= Material provided =
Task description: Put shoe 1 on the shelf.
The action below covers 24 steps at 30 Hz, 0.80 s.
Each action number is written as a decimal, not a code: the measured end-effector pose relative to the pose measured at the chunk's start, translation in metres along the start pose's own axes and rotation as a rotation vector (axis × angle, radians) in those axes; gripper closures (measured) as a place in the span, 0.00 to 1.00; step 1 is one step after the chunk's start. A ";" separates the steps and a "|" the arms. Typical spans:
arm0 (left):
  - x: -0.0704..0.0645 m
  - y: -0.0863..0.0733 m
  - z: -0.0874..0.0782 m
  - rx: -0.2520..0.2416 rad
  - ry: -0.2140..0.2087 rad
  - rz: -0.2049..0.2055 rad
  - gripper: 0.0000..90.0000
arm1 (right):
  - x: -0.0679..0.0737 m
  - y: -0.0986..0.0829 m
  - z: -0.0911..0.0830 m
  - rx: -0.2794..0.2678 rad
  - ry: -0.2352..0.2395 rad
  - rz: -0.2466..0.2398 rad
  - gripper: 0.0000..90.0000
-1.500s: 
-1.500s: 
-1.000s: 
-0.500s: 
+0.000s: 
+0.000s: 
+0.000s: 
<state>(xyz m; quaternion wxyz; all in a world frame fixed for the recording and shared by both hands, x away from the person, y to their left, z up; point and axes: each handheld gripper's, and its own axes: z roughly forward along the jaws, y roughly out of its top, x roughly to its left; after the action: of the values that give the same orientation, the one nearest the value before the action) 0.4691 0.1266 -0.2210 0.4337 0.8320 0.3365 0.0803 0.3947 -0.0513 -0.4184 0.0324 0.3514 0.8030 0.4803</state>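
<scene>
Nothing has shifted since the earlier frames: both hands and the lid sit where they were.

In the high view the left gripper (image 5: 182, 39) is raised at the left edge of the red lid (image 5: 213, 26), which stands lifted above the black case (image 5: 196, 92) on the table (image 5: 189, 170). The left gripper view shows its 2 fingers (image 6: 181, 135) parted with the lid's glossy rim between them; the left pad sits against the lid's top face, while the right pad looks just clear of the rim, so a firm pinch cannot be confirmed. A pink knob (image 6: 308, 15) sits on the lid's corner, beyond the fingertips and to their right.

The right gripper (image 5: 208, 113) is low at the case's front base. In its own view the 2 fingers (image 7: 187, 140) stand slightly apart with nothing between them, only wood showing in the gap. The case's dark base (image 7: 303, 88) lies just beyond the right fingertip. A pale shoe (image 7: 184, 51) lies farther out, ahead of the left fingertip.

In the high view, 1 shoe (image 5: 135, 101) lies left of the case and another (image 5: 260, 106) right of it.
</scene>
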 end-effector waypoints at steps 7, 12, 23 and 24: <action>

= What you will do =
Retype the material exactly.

= Expected answer =
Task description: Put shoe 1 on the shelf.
The action below covers 24 steps at 30 Hz, 0.80 s.
Each action number is written as a decimal, not a code: the measured end-effector pose relative to the pose measured at the chunk's start, translation in metres along the start pose's own axes and rotation as a rotation vector (axis × angle, radians) in those axes; gripper closures (measured) as a place in the span, 0.00 to 1.00; step 1 is one step after the chunk's start. A ";" separates the steps and a "|" the arms. Typical spans:
arm0 (left):
  - x: -0.0704..0.0645 m
  - y: -0.0863..0.0733 m
  - z: -0.0874..0.0782 m
  - rx: -0.2520..0.2416 rad
  - ry: -0.2140..0.2087 rad
  - rz: -0.2049..0.2055 rad
  - gripper: 0.0000..90.0000
arm1 (right):
  - x: -0.0679..0.0737 m
  - y: -0.0986..0.0829 m
  - z: -0.0911..0.0830 m
  - rx: -0.2794..0.2678 rad
  - ry: -0.2352..0.2395 rad
  - rz: -0.2466..0.2398 rad
  - gripper: 0.0000..90.0000
-1.500s: 
-1.500s: 
-1.000s: 
-0.500s: 
+0.000s: 
+0.000s: 
+0.000s: 
<state>(xyz m; quaternion wxyz; all in a world frame fixed for the recording and shared by both hands, x away from the person, y to their left, z up; point and axes: each handheld gripper's, and its own axes: z roughly forward along the jaws, y roughly out of its top, x roughly to its left; after the action: of the values that give the same orientation, the one nearest the value before the action) 0.4691 0.1266 -0.2210 0.4337 0.8320 0.3365 0.0803 0.3947 -0.0513 -0.4184 0.0324 0.3514 0.8030 0.4803</state>
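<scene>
Nothing has shifted since the earlier frames: both hands and the lid sit where they were.

In the high view the left gripper (image 5: 182, 39) is raised at the left edge of the red lid (image 5: 213, 26), which stands lifted above the black case (image 5: 196, 92) on the table (image 5: 189, 170). The left gripper view shows its 2 fingers (image 6: 181, 135) parted with the lid's glossy rim between them; the left pad sits against the lid's top face, while the right pad looks just clear of the rim, so a firm pinch cannot be confirmed. A pink knob (image 6: 308, 15) sits on the lid's corner, beyond the fingertips and to their right.

The right gripper (image 5: 208, 113) is low at the case's front base. In its own view the 2 fingers (image 7: 187, 140) stand slightly apart with nothing between them, only wood showing in the gap. The case's dark base (image 7: 303, 88) lies just beyond the right fingertip. A pale shoe (image 7: 184, 51) lies farther out, ahead of the left fingertip.

In the high view, 1 shoe (image 5: 135, 101) lies left of the case and another (image 5: 260, 106) right of it.
</scene>
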 end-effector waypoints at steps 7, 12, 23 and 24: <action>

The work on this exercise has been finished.